While families crossing the border usually hand themselves over to agents, most of the migrants being transported in commercial vehicles are single adults seeking to evade detection.
"These are individuals who do not want to be caught or to turn themselves in. They want to get to work," said Staton, who retired from the Homeland Security Department in December. "Covid was devastating economies, putting people out of work."
Homan, who worked for 35 years in border enforcement, said that the worst day of his life was when he was enlisted in 2003 to lead an investigation in Victoria, Texas, of a smuggling operation that resulted in the death of 19 migrants in a trailer.
"They were suffocating inside a steel box where it was 170 degrees," Homan said.
"People were down to their underwear," he added, having ripped off their clothes in a desperate attempt to cool off. "It was like a house of horrors."
Those who work along Quintana Road said the remote area had been a spot for migrant drop-offs since at least the 1990s.

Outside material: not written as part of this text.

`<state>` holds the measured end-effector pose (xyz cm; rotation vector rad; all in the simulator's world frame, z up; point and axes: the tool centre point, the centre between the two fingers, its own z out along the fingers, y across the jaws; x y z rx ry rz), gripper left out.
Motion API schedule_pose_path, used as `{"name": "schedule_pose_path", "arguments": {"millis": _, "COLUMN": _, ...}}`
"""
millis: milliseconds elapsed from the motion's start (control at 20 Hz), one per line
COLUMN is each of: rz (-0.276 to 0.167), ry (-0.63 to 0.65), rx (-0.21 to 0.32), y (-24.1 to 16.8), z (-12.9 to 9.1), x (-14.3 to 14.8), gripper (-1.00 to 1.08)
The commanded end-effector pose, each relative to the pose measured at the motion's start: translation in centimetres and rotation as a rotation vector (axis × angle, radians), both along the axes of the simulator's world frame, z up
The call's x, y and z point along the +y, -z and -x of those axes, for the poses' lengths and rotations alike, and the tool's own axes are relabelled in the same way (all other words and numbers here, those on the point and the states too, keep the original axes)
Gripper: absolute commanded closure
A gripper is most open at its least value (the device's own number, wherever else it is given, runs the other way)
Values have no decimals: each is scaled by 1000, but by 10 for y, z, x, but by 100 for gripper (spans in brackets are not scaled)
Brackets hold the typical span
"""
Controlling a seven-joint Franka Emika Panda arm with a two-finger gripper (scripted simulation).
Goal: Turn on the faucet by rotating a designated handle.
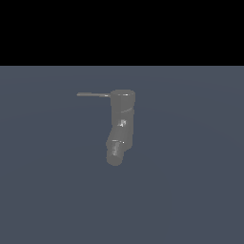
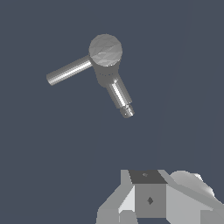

"I know when I first started in the yards a lot of people came from Mexico," said Rose Ann Iniguez, 53, the manager of Junk Yard Dogs auto salvage. "They were hungry and thirsty."
Iniguez said she was shocked to learn of the deaths only a few hundred yards from her workplace. "They're human. I know why they are coming. They have to survive, too," she said.
She said she used to see more people walking in the past. Now those who passed through appeared more cautious. "I think they are scared," she said. "When I see migrants, they get into cars. Someone is there to pick them up."
This article originally appeared in The New York Times.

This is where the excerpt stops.